§ **YOUR ASSIGNMENT**
Give the data again exactly, without its images.

§ **INPUT DATA**
'''
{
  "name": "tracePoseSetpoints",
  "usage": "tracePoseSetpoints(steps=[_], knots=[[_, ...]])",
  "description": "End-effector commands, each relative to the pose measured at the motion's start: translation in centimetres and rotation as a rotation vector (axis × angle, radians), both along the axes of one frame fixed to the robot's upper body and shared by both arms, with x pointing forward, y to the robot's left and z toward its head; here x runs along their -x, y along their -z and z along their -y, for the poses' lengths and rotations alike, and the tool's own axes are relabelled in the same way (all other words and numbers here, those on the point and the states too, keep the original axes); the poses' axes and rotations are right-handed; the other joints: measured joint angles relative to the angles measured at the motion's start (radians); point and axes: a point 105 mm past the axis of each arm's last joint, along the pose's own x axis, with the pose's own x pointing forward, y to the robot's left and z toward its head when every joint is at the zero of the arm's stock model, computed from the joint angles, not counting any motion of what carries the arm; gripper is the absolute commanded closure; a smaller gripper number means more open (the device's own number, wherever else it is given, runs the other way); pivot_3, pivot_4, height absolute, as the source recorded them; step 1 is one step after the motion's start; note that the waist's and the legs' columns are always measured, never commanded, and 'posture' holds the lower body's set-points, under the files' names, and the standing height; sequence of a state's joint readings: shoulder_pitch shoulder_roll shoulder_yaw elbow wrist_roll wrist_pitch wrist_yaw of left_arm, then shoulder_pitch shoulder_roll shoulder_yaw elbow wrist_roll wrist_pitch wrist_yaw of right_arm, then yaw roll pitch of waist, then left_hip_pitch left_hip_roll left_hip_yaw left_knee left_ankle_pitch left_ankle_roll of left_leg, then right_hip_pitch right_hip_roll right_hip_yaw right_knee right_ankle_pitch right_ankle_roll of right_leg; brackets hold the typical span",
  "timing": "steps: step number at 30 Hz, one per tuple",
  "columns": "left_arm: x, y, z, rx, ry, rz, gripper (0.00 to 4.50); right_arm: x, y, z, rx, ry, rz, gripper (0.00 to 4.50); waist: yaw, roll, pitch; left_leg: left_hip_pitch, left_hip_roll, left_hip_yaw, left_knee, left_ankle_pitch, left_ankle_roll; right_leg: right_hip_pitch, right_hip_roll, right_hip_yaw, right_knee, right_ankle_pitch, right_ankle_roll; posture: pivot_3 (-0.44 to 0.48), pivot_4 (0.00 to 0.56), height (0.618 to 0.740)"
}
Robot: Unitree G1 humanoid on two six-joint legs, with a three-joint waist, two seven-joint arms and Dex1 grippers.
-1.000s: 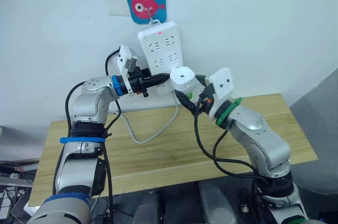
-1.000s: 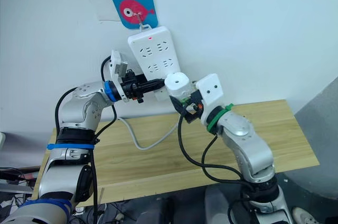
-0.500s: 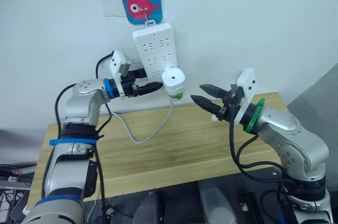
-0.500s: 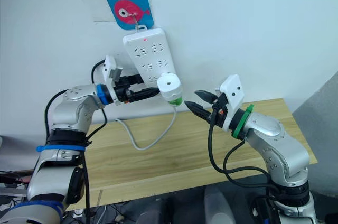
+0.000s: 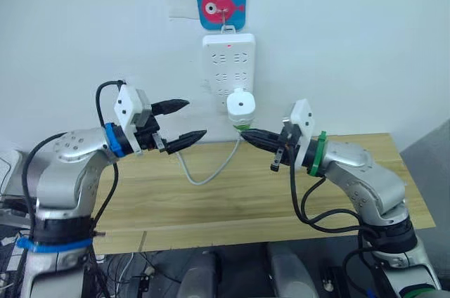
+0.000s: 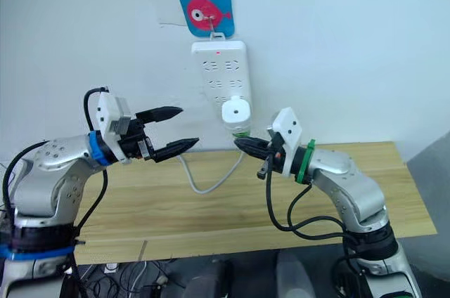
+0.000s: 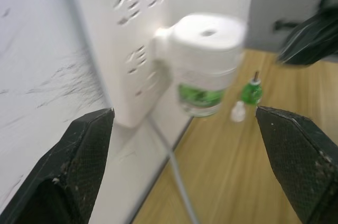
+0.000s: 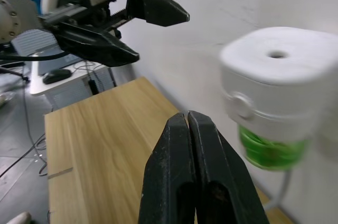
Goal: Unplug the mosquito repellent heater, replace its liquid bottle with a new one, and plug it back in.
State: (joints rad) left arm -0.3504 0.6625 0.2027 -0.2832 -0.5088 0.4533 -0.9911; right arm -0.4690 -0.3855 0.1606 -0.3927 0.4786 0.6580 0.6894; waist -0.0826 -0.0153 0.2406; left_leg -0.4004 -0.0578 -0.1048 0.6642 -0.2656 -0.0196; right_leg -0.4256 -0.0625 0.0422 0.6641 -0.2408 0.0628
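— Hanging at upper centre of the frame, what is that white block?
— A power strip [image 5: 228, 62], hung from a hook on a blue tag with a pink fish [image 5: 221, 3]. Its red light is lit. The mosquito repellent heater [image 5: 241, 105] is plugged into its lowest sockets, vent hole on top, with a green bottle [image 5: 240, 125] showing under its white body.

— And the claws?
— The left claw [image 5: 179, 121] sits left of centre, its two black fingers spread wide and empty, pointing toward the strip but apart from it. The right claw [image 5: 254, 136] sits just below and right of the heater, its fingers pressed together with nothing between them; the right wrist view shows them closed tip to tip.

— Anything down on the counter [image 5: 351, 196]?
— In the left wrist view, a small green bottle with a dark wick [image 7: 252, 91] stands upright on the wood, and a small white cap [image 7: 238, 112] lies just beside it. Both are below the heater, near the wall.

— The cord?
— A grey cable [image 5: 211, 169] loops from the strip's bottom edge down onto the counter.
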Motion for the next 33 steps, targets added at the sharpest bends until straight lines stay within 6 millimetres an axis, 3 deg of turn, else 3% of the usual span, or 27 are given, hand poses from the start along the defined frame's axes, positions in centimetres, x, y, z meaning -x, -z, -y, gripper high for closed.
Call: tracePoseSetpoints(steps=[1, 8, 33], knots=[[2.2, -0.7, 1.4, 0.004, 0.031, 0.028, 0.00, -0.1, -1.2, -0.3, -0.009, 0.003, 0.077, 4.44, 0.005, 0.000, 0.000, 0.000, 0.000, 0.000, 0.000, 0.000, 0.000, 0.000, 0.000, 0.000, 0.000, 0.000, 0.000, -0.038, 0.204, 0.740], [3.4, 0.1, 2.4, 0.031, 0.020, -0.008, 0.00, -1.3, -1.3, 0.1, -0.025, 0.078, 0.096, 4.44, 0.023, 0.000, 0.000, 0.001, -0.001, 0.000, 0.000, 0.000, 0.000, 0.001, 0.002, -0.001, 0.000, 0.001, -0.001, -0.036, 0.203, 0.740], [2.7, 0.0, 2.5, 0.036, 0.029, -0.015, 0.00, -2.8, -0.9, 2.1, -0.001, 0.191, 0.111, 4.44, 0.024, 0.000, 0.000, 0.001, 0.000, 0.001, 0.000, 0.000, 0.000, 0.001, 0.003, 0.000, 0.000, 0.001, -0.001, -0.067, 0.205, 0.740]])
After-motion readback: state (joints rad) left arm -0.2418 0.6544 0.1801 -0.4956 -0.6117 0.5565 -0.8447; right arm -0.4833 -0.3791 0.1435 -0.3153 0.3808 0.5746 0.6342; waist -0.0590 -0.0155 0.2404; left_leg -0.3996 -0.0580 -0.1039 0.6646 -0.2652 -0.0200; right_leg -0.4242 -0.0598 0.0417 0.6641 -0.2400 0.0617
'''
§ **ANSWER TO THE EXERCISE**
{
  "name": "tracePoseSetpoints",
  "usage": "tracePoseSetpoints(steps=[_], knots=[[_, ...]])",
  "description": "End-effector commands, each relative to the pose measured at the motion's start: translation in centimetres and rotation as a rotation vector (axis × angle, radians), both along the axes of one frame fixed to the robot's upper body and shared by both arms, with x pointing forward, y to the robot's left and z toward its head; here x runs along their -x, y along their -z and z along their -y, for the poses' lengths and rotations alike, and the tool's own axes are relabelled in the same way (all other words and numbers here, those on the point and the states too, keep the original axes); the poses' axes and rotations are right-handed; the other joints: measured joint angles relative to the angles measured at the motion's start (radians); point and axes: a point 105 mm past the axis of each arm's last joint, along the pose's own x axis, with the pose's own x pointing forward, y to the robot's left and z toward its head when every joint is at the zero of the arm's stock model, computed from the joint angles, not counting any motion of what carries the arm; gripper is the absolute commanded closure; a smaller gripper number means more open (the device's own number, wherever else it is given, runs the other way); pivot_3, pivot_4, height absolute, as the source recorded them; step 1 is one step after the motion's start; note that the waist's and the legs' columns are always measured, never commanded, and 'posture' holds the lower body's set-points, under the files' names, and the standing height; sequence of a state's joint readings: shoulder_pitch shoulder_roll shoulder_yaw elbow wrist_roll wrist_pitch wrist_yaw of left_arm, then shoulder_pitch shoulder_roll shoulder_yaw elbow wrist_roll wrist_pitch wrist_yaw of right_arm, then yaw roll pitch of waist, then left_hip_pitch left_hip_roll left_hip_yaw left_knee left_ankle_pitch left_ankle_roll of left_leg, then right_hip_pitch right_hip_roll right_hip_yaw right_knee right_ankle_pitch right_ankle_roll of right_leg; brackets hold the typical span",
  "timing": "steps: step number at 30 Hz, one per tuple",
  "columns": "left_arm: x, y, z, rx, ry, rz, gripper (0.00 to 4.50); right_arm: x, y, z, rx, ry, rz, gripper (0.00 to 4.50); waist: yaw, roll, pitch; left_leg: left_hip_pitch, left_hip_roll, left_hip_yaw, left_knee, left_ankle_pitch, left_ankle_roll; right_leg: right_hip_pitch, right_hip_roll, right_hip_yaw, right_knee, right_ankle_pitch, right_ankle_roll; posture: pivot_3 (-0.44 to 0.48), pivot_4 (0.00 to 0.56), height (0.618 to 0.740)"
}
Robot: Unitree G1 humanoid on two six-joint legs, with a three-joint waist, two seven-joint arms and Dex1 grippers.
-1.000s: 
-1.000s: 
-0.500s: 
-0.500s: 
+0.000s: 
+0.000s: 
+0.000s: 
+0.000s: 
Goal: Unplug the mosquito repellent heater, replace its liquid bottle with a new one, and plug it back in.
State: (joints rad) left arm -0.3504 0.6625 0.2027 -0.2832 -0.5088 0.4533 -0.9911; right arm -0.4690 -0.3855 0.1606 -0.3927 0.4786 0.6580 0.6894; waist -0.0826 -0.0153 0.2406; left_leg -0.4004 -0.0578 -0.1048 0.6642 -0.2656 -0.0196; right_leg -0.4256 -0.0625 0.0422 0.6641 -0.2408 0.0628
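— Hanging at upper centre of the frame, what is that white block?
— A power strip [image 5: 228, 62], hung from a hook on a blue tag with a pink fish [image 5: 221, 3]. Its red light is lit. The mosquito repellent heater [image 5: 241, 105] is plugged into its lowest sockets, vent hole on top, with a green bottle [image 5: 240, 125] showing under its white body.

— And the claws?
— The left claw [image 5: 179, 121] sits left of centre, its two black fingers spread wide and empty, pointing toward the strip but apart from it. The right claw [image 5: 254, 136] sits just below and right of the heater, its fingers pressed together with nothing between them; the right wrist view shows them closed tip to tip.

— Anything down on the counter [image 5: 351, 196]?
— In the left wrist view, a small green bottle with a dark wick [image 7: 252, 91] stands upright on the wood, and a small white cap [image 7: 238, 112] lies just beside it. Both are below the heater, near the wall.

— The cord?
— A grey cable [image 5: 211, 169] loops from the strip's bottom edge down onto the counter.
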Motion for the next 33 steps, targets added at the sharpest bends until straight lines stay within 6 millimetres an axis, 3 deg of turn, else 3% of the usual span, or 27 are given, hand poses from the start along the defined frame's axes, positions in centimetres, x, y, z meaning -x, -z, -y, gripper high for closed.
Call: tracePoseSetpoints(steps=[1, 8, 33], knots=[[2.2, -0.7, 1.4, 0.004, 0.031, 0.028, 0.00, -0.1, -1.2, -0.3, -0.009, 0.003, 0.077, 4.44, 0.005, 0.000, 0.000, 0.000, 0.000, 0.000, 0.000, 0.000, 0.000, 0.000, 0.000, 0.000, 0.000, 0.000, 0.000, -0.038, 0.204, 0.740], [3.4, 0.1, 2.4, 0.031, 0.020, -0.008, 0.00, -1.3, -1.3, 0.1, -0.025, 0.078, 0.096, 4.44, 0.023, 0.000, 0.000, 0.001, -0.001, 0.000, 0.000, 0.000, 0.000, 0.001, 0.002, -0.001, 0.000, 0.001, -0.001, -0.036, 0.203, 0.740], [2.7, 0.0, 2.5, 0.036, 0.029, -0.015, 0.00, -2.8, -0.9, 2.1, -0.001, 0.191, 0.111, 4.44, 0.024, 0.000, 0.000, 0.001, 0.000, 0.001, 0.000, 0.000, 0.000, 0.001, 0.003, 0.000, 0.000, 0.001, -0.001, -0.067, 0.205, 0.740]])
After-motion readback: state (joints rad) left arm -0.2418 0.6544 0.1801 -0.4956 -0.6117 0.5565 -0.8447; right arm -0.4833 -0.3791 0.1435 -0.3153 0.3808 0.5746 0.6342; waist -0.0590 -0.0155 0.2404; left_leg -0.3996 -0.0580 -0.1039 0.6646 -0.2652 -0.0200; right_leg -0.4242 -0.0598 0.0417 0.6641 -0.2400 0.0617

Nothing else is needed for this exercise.